As to the question of why would someone do this, the Guinness Book of World Records is full of other examples. Fastest time to put on a duvet cover, most Jell-O eaten with chopsticks in one minute, fastest time to type the alphabet backwards on an iPad* - some people are driven to do things just because they can, or because others can't.
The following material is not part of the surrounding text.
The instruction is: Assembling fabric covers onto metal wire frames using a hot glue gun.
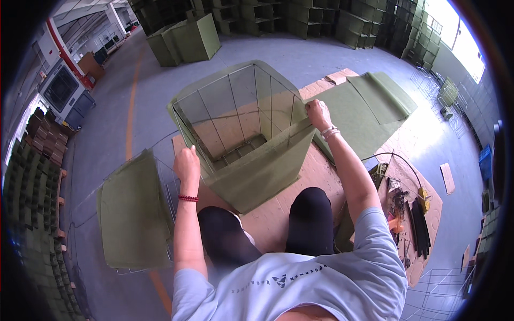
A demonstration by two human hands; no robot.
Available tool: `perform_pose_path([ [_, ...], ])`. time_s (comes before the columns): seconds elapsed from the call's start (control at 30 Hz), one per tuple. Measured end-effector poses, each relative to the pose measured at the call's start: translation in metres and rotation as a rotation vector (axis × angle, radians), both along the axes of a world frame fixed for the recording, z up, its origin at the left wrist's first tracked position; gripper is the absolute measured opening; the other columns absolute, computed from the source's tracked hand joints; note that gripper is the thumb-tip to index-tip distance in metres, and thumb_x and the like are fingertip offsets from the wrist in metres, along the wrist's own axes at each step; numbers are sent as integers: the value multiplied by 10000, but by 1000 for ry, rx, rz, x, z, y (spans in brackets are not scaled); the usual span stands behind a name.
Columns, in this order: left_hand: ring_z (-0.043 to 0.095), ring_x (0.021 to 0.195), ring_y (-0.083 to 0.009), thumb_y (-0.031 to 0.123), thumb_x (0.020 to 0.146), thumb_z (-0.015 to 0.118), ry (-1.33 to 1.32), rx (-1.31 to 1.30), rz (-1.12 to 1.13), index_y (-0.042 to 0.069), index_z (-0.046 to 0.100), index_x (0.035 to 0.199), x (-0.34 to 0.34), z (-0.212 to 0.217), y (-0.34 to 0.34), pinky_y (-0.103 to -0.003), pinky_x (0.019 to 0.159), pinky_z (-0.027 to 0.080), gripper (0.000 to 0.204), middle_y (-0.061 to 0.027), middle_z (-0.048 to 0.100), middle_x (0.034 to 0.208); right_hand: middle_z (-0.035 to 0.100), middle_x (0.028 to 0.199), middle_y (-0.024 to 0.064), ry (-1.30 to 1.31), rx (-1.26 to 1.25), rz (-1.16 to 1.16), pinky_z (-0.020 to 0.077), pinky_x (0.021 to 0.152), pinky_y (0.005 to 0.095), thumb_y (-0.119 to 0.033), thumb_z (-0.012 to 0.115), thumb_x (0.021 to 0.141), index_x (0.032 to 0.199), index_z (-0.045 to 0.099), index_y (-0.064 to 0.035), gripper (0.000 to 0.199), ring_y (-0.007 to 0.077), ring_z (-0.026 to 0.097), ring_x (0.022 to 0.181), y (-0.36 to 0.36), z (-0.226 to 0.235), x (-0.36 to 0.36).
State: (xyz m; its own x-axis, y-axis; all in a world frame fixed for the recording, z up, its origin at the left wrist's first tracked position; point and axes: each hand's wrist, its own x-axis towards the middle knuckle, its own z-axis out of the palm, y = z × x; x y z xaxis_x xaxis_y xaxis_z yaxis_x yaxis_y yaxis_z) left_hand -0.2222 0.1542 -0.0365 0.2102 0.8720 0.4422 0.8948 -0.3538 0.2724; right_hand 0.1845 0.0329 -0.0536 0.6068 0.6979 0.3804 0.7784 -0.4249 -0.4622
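In front of my knees stands a box-shaped basket with a thin wire frame [232, 99] and an olive-green fabric cover [262, 174]. Its open top faces me, and wires show along the inner walls and bottom. My left hand [187, 163] is closed at the near left top corner, thumb up, apparently pinching the cover's edge. At the near right top corner my right hand [319, 114] is closed on the same cover, its fingers curled over the rim. The near fabric wall stretches between both hands. What lies inside each fist is partly hidden.
Flat green fabric sheets [356, 115] lie on the right. Another green fabric piece [134, 214] rests against wire frames at the left. Cardboard [326, 184] lies under the basket. Black strips [420, 227] and an orange-handled tool [395, 223] are at right. Green boxes [184, 40] stand behind.
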Motion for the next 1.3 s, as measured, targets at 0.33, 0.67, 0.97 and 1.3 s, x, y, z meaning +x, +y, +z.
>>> perform_pose_path([
  [0.33, 638, 648, -386, 180, 902, 567, 126, 79, -223, -21, 637, 682, 1, 21, -31, -455, 573, 510, 306, -232, 617, 657, 645, 833, 212, -162, 0, -15, 490, 751, 473, -181, 551, 850, 820, 682, -40, 194, 385, 626, 832, -19, 3, 22],
  [0.67, 612, 724, -451, 222, 938, 520, -1, -143, -225, -40, 637, 854, 14, 44, -88, -498, 635, 491, 299, -258, 625, 736, 645, 884, 237, -150, 2, 30, 486, 767, 447, -211, 548, 877, 947, 662, -8, 243, 386, 629, 854, -17, 11, 56],
  [0.97, 606, 882, -224, 380, 778, 685, 106, -18, -899, 25, 661, 992, 18, 28, -135, -499, 1058, 323, 415, -73, 649, 870, 686, 1018, 170, 89, 373, -41, 510, 824, 345, -218, 620, 896, 1111, 636, 5, 310, 253, 669, 942, -122, 24, 59],
  [1.3, 593, 669, -322, 56, 785, 684, -116, -256, -1113, -41, 627, 770, 35, 31, -111, -388, 682, 480, 114, -158, 622, 738, 689, 930, 64, 357, 569, -517, 505, 678, 232, -156, 569, 940, 1105, 632, 9, 242, 109, 651, 795, -439, -54, 5],
])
*https://www.thrillist.com/gear/17-easy-to-break-world-records


----------



## jaehaerys (Feb 18, 2016)

Cocaine is a hell of a drug.


----------



## WHDean (Nov 2, 2011)

Amanda M. Lee said:


> I don't know. I tend to take "writing" for writing. I don't really include outlining, editing and whatnot when I say I wrote a book in "X" amount of time. That's how long it takes me to publish a book. That's just me, though.


Sure, if the OP asked how someone could make such an unbelievable claim, one could say the writer had 100-200-page drafts beforehand, he was an extremely fast typist, used speech software, everything went right (no plot problems), he was taking Adderall, and he took weeks after to edit the books into final form, then, maybe it enters the realm of possibility. But even this seems too much.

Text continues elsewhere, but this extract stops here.